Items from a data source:
^^^^^^^^

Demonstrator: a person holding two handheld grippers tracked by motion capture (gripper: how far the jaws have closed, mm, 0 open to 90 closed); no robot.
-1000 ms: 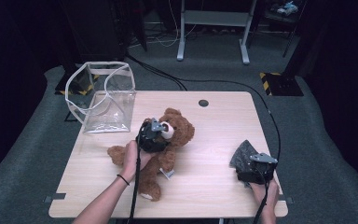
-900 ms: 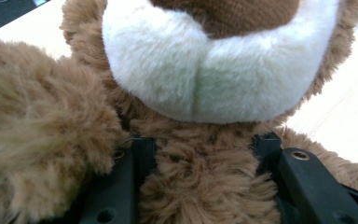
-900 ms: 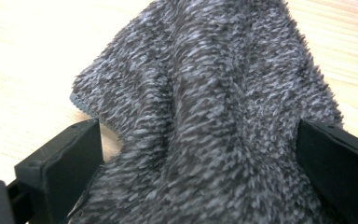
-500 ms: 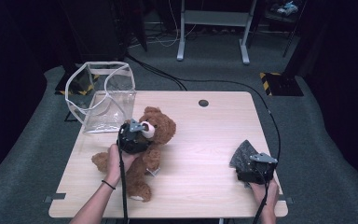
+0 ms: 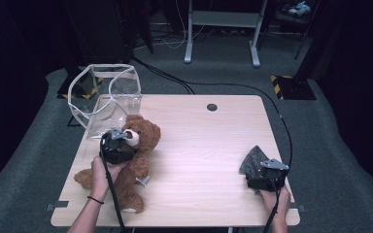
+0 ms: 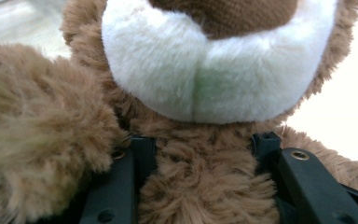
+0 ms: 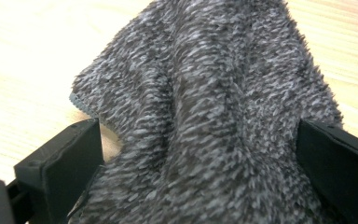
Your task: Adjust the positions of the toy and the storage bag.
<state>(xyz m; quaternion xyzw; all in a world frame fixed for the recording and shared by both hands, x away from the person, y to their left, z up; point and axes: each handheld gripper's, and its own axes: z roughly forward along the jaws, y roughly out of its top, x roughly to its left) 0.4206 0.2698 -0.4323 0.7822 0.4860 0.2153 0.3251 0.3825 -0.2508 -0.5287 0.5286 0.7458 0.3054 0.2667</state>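
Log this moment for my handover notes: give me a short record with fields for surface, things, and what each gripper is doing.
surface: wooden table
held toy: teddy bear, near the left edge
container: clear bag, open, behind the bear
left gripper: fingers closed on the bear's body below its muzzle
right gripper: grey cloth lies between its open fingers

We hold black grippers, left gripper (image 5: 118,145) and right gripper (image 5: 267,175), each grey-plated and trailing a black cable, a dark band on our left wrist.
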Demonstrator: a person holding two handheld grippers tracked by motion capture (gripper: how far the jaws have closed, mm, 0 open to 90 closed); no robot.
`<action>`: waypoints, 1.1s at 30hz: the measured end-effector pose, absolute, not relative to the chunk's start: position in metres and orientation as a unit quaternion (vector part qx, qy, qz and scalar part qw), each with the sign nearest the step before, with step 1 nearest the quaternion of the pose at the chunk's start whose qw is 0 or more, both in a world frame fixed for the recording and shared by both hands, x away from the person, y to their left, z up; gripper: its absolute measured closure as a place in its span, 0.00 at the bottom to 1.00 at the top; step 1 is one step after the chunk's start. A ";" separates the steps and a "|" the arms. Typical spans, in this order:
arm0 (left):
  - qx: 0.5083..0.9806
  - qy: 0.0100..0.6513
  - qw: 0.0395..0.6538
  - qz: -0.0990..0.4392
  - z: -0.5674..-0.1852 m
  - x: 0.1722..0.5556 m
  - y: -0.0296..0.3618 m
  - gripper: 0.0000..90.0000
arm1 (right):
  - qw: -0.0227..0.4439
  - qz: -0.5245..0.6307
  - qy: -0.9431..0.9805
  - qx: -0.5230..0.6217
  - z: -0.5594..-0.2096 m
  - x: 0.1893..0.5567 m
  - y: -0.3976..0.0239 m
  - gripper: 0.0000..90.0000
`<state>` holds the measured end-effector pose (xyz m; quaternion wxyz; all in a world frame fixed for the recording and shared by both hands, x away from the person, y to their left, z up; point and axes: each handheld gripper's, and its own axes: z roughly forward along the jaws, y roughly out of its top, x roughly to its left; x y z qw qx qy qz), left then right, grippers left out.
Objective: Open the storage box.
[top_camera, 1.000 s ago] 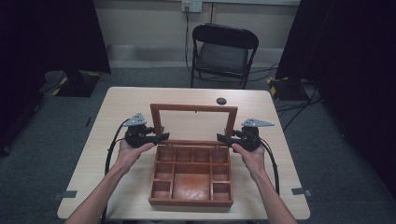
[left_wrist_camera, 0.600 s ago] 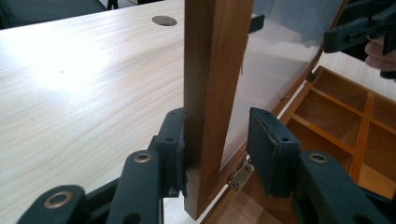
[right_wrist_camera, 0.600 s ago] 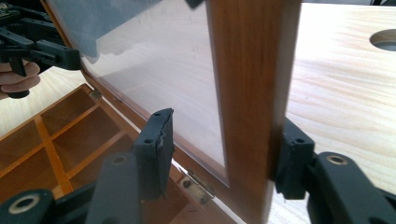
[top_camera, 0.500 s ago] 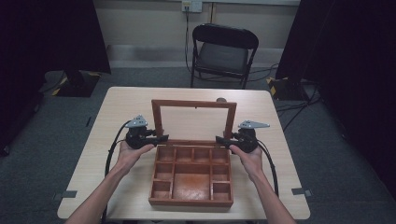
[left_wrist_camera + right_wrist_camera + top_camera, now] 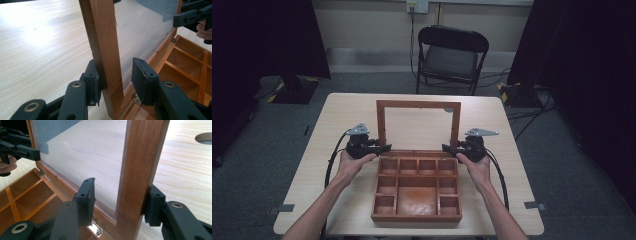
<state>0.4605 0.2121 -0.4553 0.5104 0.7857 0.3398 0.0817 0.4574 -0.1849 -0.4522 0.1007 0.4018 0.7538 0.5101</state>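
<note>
At the back edge of the box, the lid stands upright on its hinges, and each gripper straddles one of its side rails just above the box's rear rim. The left gripper has its jaws spread around the left rail: the pad on the outer, table side touches the wood, while the pad on the box side stands clear of it in front of the pane. The right gripper mirrors this on the right rail, with the outer pad against the wood and the inner pad apart from it, above the hinge. To swing the lid well, both grippers should probably close squarely on wood, not the pane, then move together at an even pace so the frame doesn't twist.
</note>
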 end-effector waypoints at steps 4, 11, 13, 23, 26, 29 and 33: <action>0.786 0.342 0.509 0.079 -0.455 0.461 0.213 0.66 | 0.106 0.511 0.754 0.399 -0.452 0.459 -0.183 0.55; 0.784 0.347 0.510 0.071 -0.456 0.464 0.214 0.65 | 0.103 0.512 0.753 0.401 -0.454 0.462 -0.182 0.54; 0.784 0.346 0.510 0.069 -0.455 0.466 0.214 0.65 | 0.099 0.518 0.748 0.403 -0.454 0.464 -0.182 0.55; 0.781 0.351 0.510 0.081 -0.454 0.469 0.216 0.64 | 0.116 0.515 0.747 0.404 -0.449 0.474 -0.175 0.51; 0.779 0.355 0.511 0.078 -0.456 0.470 0.215 0.63 | 0.117 0.517 0.744 0.405 -0.450 0.474 -0.174 0.49; 0.776 0.360 0.512 0.076 -0.457 0.470 0.214 0.60 | 0.116 0.517 0.742 0.410 -0.452 0.475 -0.173 0.48; 0.775 0.363 0.513 0.070 -0.459 0.471 0.215 0.59 | 0.116 0.515 0.745 0.407 -0.453 0.475 -0.172 0.46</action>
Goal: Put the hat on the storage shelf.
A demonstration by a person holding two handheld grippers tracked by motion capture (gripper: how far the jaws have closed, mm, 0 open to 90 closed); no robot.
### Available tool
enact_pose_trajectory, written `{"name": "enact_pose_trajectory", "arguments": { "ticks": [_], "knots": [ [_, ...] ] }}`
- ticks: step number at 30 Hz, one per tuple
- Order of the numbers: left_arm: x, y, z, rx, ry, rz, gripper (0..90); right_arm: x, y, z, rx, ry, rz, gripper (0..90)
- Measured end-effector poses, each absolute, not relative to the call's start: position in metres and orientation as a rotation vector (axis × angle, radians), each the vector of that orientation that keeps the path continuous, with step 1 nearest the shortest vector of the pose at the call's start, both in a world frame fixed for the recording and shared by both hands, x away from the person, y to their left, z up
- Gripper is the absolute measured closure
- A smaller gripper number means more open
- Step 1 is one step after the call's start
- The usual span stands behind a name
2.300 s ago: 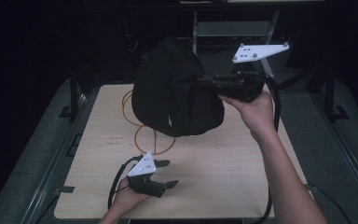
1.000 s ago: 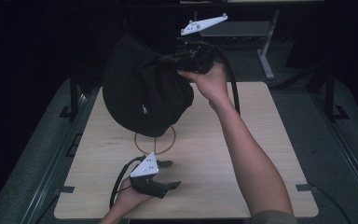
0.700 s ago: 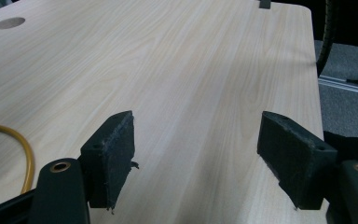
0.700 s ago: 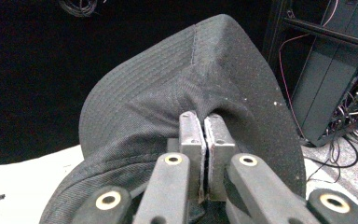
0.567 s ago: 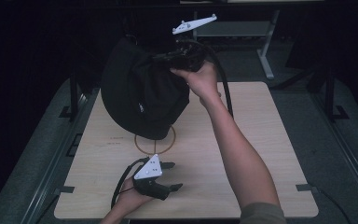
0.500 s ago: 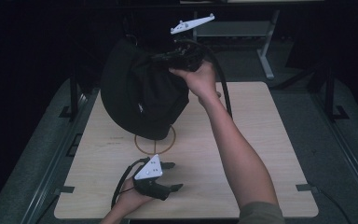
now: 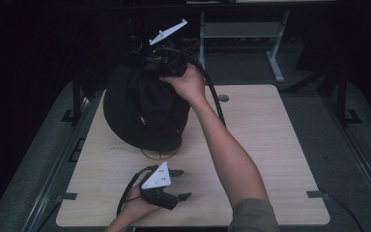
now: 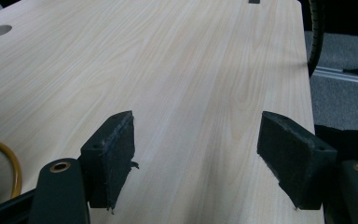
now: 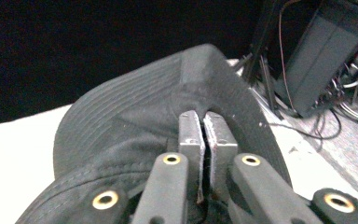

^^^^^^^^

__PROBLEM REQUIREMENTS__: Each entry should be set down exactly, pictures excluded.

__RESULT OF THIS EXERCISE__:
Demonstrator: a person holding two handheld grippers tracked by motion capture (gripper: how far the jaws have closed, mm, 0 open to 90 closed); no robot.
-1000 ms: 
-900 ms: 
-900 ms: 
-500 ms: 
+0 ms: 
+0 ms: 
+0 ms: 
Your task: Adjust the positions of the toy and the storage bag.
<state>(xyz m; quaternion xyzw; all in a world frame fixed for the recording and shared by both hands, x away from the person, y to their left, z up; point and axes: each handheld gripper's, and its own axes: z roughly forward along the jaws, y roughly out of its top, x roughly to its left) 0.4206 0.2698 -0.4323 0.7822 0.4860 0.2153 0.3251 0.3825 -0.2508 -0.5287 0.5286 0.7458 0.3054 0.2667</state>
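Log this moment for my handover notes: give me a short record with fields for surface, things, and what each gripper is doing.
surface: wooden table
held toy: teddy bear, near the left edge
container: clear bag, open, behind the bear
left gripper: fingers closed on the bear's body below its muzzle
right gripper: grey cloth lies between its open fingers

We hold black grippers, left gripper (image 5: 118,145) and right gripper (image 5: 267,175), each grey-plated and trailing a black cable, a dark band on our left wrist.
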Demonstrator: a person holding two handheld grippers tracked by motion capture (gripper: how far the jaws have closed, mm, 0 open to 90 closed); no robot.
`<action>`: waypoints, 1.1s at 30hz: the measured end-effector pose, absolute, not relative to the chunk's start: position in metres and orientation as a unit quaternion (vector part qx, qy, qz and scalar part qw), each with the sign nearest the step before, with step 1 nearest the quaternion of the pose at the chunk's start whose qw is 0 or more, both in a world frame fixed for the recording and shared by both hands, x away from the person, y to their left, z up; gripper: its absolute measured closure as a place in its span, 0.00 at the bottom to 1.00 at the top; step 1 is one step after the chunk's start. A ";" separates the steps and a "|" the arms. Typical spans, in this order:
arm0 (left):
  - qx: 0.5083..0.9806
  - qy: 0.0100..0.6513
  - qw: 0.0395..0.6538
  - qz: -0.0990..0.4392
  - z: -0.5674..-0.1852 m
  - x: 0.1722..0.5556 m
  - y: -0.0296..0.3618 m
  - gripper: 0.0000..90.0000
arm1 (right):
  - qw: -0.0227..0.4439
  - qz: -0.5245..0.6307
  - qy: -0.9431..0.9805
  - qx: -0.5230..0.6217
  - z: -0.5594..-0.2096 m
  - x: 0.1893..0.5567 m
  - y: -0.3976..0.0239 m
  - gripper: 0.0000..90.0000
`<state>` holds the measured end-effector pose (xyz m; quaternion wxyz; all in a world frame fixed for the recording and shared by both hands, x away from the person, y to their left, z up; point and axes: each handheld gripper's, and its own axes: z roughly forward along the jaws, y roughly out of its top, x roughly to its left; x y z qw qx qy qz), left then right, grippers left out.
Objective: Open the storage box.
[top_camera, 1.000 s ago] 
[left_wrist_camera, 0.600 s ago] 
[right_wrist_camera, 0.600 s ago] 
[top_camera, 0.500 s ago] 
[left_wrist_camera + right_wrist_camera + top_camera, now] 
<state>0.4605 0.2121 -0.4553 0.5104 0.7857 0.3398 0.0817 0.4574 -0.1849 -0.4522 0.1007 0.4018 0.7538 0.5101</state>
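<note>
At the back edge of the box, the lid stands upright on its hinges, and each gripper straddles one of its side rails just above the box's rear rim. The left gripper has its jaws spread around the left rail: the pad on the outer, table side touches the wood, while the pad on the box side stands clear of it in front of the pane. The right gripper mirrors this on the right rail, with the outer pad against the wood and the inner pad apart from it, above the hinge. To swing the lid well, both grippers should probably close squarely on wood, not the pane, then move together at an even pace so the frame doesn't twist.
</note>
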 end-effector waypoints at steps 4, 11, 13, 23, 26, 29 and 33: <action>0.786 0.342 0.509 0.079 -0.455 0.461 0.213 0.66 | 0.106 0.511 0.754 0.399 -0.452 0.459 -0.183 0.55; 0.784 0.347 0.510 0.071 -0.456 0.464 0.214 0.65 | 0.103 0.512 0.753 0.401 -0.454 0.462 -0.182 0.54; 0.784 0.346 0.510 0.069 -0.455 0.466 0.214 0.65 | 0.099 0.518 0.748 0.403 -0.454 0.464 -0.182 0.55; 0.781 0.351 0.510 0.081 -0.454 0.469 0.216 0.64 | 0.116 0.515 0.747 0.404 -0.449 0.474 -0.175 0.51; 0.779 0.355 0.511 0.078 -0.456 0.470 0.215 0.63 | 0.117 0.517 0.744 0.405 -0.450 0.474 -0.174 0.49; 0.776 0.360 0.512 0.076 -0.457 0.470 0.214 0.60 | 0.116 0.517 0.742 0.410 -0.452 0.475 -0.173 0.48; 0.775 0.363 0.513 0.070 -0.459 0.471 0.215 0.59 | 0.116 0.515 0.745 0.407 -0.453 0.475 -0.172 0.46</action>
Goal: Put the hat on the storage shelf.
A demonstration by a person holding two handheld grippers tracked by motion capture (gripper: how far the jaws have closed, mm, 0 open to 90 closed); no robot.
### Available tool
enact_pose_trajectory, written `{"name": "enact_pose_trajectory", "arguments": { "ticks": [_], "knots": [ [_, ...] ] }}`
- ticks: step number at 30 Hz, one per tuple
- Order of the numbers: left_arm: x, y, z, rx, ry, rz, gripper (0..90); right_arm: x, y, z, rx, ry, rz, gripper (0..90)
- Measured end-effector poses, each absolute, not relative to the call's start: position in metres and orientation as a rotation vector (axis × angle, radians), each the vector of that orientation that keeps the path continuous, with step 1 nearest the shortest vector of the pose at the call's start, both in a world frame fixed for the recording and shared by both hands, x away from the person, y to their left, z up
- Gripper is the absolute measured closure
- A smaller gripper number means more open
- Step 1 is one step after the call's start
- The usual span stands behind a name
2.300 s ago: 
1.000 s ago: 
0.700 s ago: 
0.700 s ago: 
0.567 s ago: 
0.500 s ago: 
now: 
now: 
now: 

Nothing more is required for this answer.